Bölge Adliye Mahkemesince, dosya kapsamı, mevcut delil durumu ve ileri sürülen istinaf sebepleri dikkate alındığında mahkemenin vakıa ve hukuki değerlendirmesinde usul ve esas yönünden yasaya aykırılık bulunmadığı, "AK AMERİKAN KÜLTÜR EĞİTİM KURUMLARI" ibareli başvuru ile davacının itirazına mesnet "KÜLTÜR" asıl unsurlu markalar arasında, başvuru kapsamında yer alan 41. sınıf hizmetler yönünden 556 sayılı KHK'nın 8/1-b maddesi anlamında ortalama alıcılar nezdinde görsel, işitsel ve anlamsal olarak bıraktıkları genel izlenim itibariyle ilişkilendirilme ihtimalini de içerecek şekilde iltibas tehlikesinin bulunmadığı, zira Yargıtay 11. Hukuk Dairesi'nin 25.05.2016 tarih ve 2015/10945 E., 2016/5739 K. sayılı ilamında da belirtildiği üzere, başvuru konusu işaretin kapsadığı 41. sınıf hizmetlerin alıcılarının, dikkat düzeylerinin yüksek olduğu, bu nedenle taraf markaları karıştırmayacakları, Yargıtay 11. Hukuk Dairesinin 20.02.2019 tarih, 2017/4911 E., 2019/1371 K. sayılı ilamının da bu yönde bulunduğu, ilk derece mahkemesince de kabul edildiği üzere başvurunun kötü niyetli olduğunun kanıtlanamadığı anlaşılmakla, davacı vekilinin istinaf başvurusunun esas yönünden reddine karar verilmiştir.

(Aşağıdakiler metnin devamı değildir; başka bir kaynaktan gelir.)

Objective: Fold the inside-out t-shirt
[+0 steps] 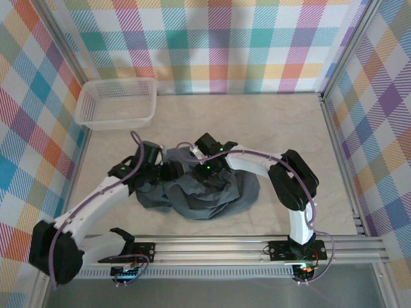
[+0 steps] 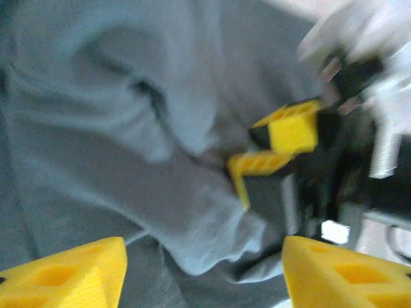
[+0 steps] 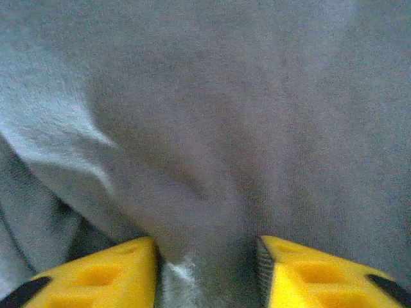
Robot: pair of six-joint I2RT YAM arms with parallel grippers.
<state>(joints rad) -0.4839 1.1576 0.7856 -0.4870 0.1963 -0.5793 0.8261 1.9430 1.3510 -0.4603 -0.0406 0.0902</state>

Davacı vekili, kararı temyiz etmiştir.
Yapılan yargılama ve saptanan somut uyuşmazlık bakımından uygulanması gereken hukuk kuralları gözetildiğinde İlk Derece Mahkemesince verilen kararda bir isabetsizlik olmadığının anlaşılmasına göre yapılan istinaf başvurusunun HMK'nın 353/b-1 maddesi uyarınca Bölge Adliye Mahkemesince esastan reddine ilişkin kararın usul ve yasaya uygun olduğu kanısına varıldığından Bölge Adliye Mahkemesi kararının onanmasına karar vermek gerekmiştir.
SONUÇ: Yukarda açıklanan nedenlerle, davacı vekilinin temyiz isteminin reddi ile Bölge Adliye Mahkemesince verilen kararın HMK'nın 370/1. maddesi uyarınca ONANMASINA, HMK'nın 372. maddesi uyarınca işlem yapılmak üzere dava dosyasının İlk Derece Mahkemesine, kararın bir örneğinin Bölge Adliye Mahkemesine gönderilmesine, davacı harçtan muaf olduğundan ödediği temyiz ilam harcı ve temyiz başvuru harcının isteği halinde temyiz eden davacıya iadesine, 29/09/2022 tarihinde kesin olarak oybirliğiyle karar verildi.